Il va prendre conscience des nouvelles conditions de vie de
Tombouctou et se prendre la terreur en pleine face. En ce sens, il
est un représentant du ressenti des habitants d'Afrique otages de
cette nouvelle forme de terrorisme qui passent soudainement de la
liberté à la peur.
Projet hors-sol
Une peur contrebalancée
par de formidables instants de grâces filmiques, telle cette scène
où les enfants jouent un match de football, mais sans le ballon,
puisque cela est interdit. Un moment d'onirisme parfait qui vient en
lutte, en confrontation directe avec les djihadistes. Un défi comme
déclaration de guerre face au nouvel occupant venu de l'extérieur
et qui impose une loi rude. Le rêve et les aspirations à la
démocratie de la population contre la violence des colonisateurs. Et
le rire. En effet, Abderrahmane Sissoko se moque d'eux et les tourne
en dérision, les mettant face à leurs propres contradictions. Ils
interdisent la cigarettes mais ils fument. Ils
doivent parler arabe mais se comprennent mieux en anglais.

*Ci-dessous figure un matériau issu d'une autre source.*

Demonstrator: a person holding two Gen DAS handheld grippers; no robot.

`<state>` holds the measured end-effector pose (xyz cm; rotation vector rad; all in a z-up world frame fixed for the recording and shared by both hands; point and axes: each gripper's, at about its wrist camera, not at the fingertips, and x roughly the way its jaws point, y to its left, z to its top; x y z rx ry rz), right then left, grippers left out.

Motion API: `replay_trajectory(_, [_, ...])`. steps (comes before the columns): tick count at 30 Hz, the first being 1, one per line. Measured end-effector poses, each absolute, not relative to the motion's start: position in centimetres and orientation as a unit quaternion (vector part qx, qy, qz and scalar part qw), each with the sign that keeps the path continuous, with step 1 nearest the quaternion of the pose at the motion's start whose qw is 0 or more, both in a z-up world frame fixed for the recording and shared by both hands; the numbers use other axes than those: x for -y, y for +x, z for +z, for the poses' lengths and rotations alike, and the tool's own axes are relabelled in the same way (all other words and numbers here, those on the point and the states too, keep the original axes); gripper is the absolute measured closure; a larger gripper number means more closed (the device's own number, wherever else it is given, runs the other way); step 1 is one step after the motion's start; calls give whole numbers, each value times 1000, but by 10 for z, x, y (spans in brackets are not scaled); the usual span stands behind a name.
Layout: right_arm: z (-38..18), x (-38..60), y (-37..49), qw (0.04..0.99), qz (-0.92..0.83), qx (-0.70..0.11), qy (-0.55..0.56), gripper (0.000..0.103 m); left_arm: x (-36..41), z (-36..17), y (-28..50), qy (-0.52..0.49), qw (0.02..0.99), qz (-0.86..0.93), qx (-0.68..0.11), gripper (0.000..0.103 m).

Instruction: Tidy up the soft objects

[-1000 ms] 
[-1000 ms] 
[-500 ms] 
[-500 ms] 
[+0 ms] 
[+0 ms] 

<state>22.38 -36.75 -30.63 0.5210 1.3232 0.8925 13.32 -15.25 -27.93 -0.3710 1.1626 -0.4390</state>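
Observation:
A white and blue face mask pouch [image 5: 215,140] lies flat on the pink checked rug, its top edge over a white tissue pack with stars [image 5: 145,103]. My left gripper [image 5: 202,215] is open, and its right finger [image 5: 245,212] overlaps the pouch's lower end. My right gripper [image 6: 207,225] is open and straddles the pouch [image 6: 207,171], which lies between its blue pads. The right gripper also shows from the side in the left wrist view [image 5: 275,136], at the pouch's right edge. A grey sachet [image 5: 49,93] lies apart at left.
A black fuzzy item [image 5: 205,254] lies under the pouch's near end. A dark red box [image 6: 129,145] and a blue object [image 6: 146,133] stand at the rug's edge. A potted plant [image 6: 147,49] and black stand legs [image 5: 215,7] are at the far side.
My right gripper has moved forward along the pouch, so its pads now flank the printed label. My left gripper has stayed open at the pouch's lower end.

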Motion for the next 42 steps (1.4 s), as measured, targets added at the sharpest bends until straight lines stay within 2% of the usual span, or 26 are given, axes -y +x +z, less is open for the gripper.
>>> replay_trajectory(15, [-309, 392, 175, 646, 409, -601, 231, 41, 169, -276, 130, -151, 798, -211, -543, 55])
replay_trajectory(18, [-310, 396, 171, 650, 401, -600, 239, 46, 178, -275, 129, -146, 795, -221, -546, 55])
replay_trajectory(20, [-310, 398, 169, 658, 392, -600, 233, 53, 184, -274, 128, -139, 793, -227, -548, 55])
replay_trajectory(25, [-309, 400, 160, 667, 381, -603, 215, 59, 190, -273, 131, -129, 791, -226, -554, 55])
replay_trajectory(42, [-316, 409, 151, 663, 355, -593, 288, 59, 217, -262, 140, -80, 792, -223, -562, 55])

Dans le même temps, le réalisateur
mauritanien montre comment la population se soude pour faire face à
l'adversité et exercer leurs libertés. Ainsi il fait de ce
microcosme l'exemple-type des luttes des peuples pour la démocratie
dans le monde.
En effet, en extrapolant,
nous pourrions très bien imaginer que cela pourrait se passer
n'importe où ailleurs. Cette population de Tombouctou opprimée,
c'est le symbole des luttes des populations en résistance sociale,
culturelle et politique contre leurs gouvernants. Timbuktu peut ainsi
être lu comme un conte moderne, sombre mais rempli d'espoir. Un cri
du cœur d'un pays, et au-delà d'un continent, envers les autres
populations, tout autant qu'une mise en garde envers les gens qui se
laissent faire sans prendre ni garde ni les armes intellectuelles. Le
grand projet hors-sol d'une critique de ceux qui utilisent et abusent
d'une religion, la détournant à leur propre profit aboutit à un
grand film rempli d'émotions qui vise juste et qui nous fait toucher
concrètement du doigt, au travers des instants de vie, de la loupe
que permet la caméra du cinéma, la violence des bourreaux autant
que les rêves de délivrance toujours présents des opprimés.
Au travers de son dernier
film, Timbuktu, Abderrahmane Sissako touche juste et montre un
problème actuel et universel, mais sans verser dans le discours
politique, car c'est par la prise de conscience des peuples que ces
derniers s'en sortiront. Un appel à la solidarité par l'onirisme
qui séduit, concerne, bouleverse et touche chaque spectateur
individuellement, comme une injonction à faire bouger les choses
pendant qu'il en est encore temps. Un magnifique film sur des héros
altruistes, résistants du quotidien.